====== Material provided ======
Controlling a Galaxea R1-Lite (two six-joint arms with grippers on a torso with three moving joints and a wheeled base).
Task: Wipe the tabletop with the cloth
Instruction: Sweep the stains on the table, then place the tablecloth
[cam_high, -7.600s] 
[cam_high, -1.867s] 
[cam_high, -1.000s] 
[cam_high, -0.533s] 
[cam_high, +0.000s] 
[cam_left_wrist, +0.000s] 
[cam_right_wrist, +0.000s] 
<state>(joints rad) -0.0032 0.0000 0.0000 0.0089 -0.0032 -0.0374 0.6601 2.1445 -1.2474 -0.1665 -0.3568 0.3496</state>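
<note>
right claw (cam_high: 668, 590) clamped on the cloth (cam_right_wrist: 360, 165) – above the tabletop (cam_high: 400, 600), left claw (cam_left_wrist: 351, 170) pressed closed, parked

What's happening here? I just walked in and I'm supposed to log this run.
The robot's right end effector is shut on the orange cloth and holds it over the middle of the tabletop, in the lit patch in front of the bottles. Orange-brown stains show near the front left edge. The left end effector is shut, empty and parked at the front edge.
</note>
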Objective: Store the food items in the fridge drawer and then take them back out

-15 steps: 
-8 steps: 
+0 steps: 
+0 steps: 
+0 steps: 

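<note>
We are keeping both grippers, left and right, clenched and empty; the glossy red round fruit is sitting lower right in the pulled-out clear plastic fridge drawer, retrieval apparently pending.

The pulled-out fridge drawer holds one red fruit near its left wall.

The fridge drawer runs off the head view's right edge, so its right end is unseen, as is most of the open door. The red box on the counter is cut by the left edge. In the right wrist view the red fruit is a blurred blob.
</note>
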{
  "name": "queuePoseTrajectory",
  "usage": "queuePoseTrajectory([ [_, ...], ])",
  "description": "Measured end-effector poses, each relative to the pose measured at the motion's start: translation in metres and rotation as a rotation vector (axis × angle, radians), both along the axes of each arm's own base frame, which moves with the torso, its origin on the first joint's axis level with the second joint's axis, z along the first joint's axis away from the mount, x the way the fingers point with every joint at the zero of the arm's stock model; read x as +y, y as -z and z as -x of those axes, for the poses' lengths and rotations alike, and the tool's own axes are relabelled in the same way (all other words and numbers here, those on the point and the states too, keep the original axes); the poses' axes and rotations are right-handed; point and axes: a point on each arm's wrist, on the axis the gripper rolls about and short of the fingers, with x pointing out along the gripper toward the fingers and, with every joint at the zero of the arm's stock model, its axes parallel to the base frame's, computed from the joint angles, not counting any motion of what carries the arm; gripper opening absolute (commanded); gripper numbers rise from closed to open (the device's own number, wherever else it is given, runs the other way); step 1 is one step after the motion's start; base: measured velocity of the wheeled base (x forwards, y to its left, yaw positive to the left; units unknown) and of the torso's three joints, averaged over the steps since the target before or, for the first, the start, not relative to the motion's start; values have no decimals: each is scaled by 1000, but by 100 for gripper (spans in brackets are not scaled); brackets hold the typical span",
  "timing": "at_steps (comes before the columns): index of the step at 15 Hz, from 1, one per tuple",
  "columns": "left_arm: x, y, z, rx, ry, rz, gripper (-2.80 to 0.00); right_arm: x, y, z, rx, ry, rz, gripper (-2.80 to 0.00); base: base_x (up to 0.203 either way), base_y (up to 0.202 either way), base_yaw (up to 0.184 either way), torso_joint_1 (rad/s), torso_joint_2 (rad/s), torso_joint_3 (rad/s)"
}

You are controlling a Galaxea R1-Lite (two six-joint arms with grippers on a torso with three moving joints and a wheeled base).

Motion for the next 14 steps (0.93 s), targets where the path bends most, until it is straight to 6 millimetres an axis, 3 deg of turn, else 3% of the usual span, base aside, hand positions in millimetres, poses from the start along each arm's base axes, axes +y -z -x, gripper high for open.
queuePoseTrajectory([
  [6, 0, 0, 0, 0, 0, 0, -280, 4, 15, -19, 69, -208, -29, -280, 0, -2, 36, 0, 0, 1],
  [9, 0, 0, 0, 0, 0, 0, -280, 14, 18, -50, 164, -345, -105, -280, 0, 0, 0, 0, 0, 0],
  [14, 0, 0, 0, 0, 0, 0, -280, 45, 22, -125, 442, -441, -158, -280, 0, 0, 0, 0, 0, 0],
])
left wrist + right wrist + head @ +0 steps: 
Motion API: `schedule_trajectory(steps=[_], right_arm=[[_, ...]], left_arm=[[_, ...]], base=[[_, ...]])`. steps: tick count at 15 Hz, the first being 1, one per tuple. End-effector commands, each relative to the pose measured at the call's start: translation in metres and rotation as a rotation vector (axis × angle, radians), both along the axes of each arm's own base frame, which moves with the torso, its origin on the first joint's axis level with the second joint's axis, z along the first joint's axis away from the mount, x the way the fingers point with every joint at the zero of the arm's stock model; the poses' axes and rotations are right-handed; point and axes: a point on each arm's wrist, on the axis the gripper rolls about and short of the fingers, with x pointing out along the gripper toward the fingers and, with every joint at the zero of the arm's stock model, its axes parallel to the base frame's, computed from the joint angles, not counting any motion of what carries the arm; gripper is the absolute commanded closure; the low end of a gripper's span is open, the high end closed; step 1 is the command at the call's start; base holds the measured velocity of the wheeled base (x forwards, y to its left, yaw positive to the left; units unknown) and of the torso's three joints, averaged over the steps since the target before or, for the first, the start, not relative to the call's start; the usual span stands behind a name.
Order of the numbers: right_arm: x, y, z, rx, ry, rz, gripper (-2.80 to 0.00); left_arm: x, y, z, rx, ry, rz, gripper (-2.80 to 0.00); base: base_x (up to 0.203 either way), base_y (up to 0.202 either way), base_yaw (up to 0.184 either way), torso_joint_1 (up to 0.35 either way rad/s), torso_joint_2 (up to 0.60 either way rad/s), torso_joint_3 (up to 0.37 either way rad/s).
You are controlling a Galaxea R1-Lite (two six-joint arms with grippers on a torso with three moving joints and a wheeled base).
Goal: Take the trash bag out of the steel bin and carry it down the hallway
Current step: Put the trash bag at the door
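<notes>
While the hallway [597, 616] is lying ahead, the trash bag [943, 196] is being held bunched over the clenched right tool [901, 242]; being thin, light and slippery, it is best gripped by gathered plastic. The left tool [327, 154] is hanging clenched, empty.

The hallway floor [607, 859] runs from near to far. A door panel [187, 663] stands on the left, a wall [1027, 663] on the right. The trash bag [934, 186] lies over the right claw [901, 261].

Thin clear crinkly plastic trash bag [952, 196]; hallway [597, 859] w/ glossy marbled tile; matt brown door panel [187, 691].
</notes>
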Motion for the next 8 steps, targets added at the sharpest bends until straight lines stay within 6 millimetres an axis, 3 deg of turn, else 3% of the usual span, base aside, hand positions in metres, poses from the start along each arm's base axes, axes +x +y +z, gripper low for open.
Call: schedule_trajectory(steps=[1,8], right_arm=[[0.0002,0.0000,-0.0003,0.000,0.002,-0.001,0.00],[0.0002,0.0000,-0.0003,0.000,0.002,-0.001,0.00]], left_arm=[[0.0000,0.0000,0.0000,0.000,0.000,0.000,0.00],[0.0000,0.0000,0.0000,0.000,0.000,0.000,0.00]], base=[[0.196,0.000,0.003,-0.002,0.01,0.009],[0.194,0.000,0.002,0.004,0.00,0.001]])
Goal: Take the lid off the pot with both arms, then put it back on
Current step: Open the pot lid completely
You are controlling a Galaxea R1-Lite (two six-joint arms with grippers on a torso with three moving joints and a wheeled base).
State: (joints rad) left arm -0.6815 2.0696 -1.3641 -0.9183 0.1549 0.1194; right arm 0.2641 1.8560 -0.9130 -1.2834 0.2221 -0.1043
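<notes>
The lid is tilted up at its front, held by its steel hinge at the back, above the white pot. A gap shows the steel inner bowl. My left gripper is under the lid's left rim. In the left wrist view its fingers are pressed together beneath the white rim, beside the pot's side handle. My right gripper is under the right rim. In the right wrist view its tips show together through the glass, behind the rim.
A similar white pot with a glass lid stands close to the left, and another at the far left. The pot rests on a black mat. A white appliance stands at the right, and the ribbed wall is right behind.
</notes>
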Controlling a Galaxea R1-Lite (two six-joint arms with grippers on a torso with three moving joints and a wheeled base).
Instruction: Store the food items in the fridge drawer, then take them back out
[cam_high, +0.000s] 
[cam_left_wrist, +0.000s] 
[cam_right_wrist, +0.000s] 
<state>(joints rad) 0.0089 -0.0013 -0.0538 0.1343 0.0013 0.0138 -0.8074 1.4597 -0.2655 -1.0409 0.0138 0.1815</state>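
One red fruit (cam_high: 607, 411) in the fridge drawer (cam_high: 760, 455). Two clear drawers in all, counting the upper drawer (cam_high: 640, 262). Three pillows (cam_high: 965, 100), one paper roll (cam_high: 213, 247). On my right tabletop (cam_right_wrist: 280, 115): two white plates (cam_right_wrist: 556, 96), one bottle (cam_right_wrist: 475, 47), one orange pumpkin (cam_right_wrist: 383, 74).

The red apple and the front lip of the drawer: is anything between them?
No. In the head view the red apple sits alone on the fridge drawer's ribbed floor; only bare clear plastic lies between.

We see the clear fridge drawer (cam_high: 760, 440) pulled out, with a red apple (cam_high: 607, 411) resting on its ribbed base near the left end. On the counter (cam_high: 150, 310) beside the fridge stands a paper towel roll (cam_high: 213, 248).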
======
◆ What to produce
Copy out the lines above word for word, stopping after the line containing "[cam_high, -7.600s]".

◆ Your response
Controlling a Galaxea R1-Lite (two six-joint arms with grippers on a torso with three moving joints and a wheeled base).
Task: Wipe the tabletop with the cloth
Instruction: Sweep the stains on the table, then place the tablecloth
[cam_high, -7.600s] 

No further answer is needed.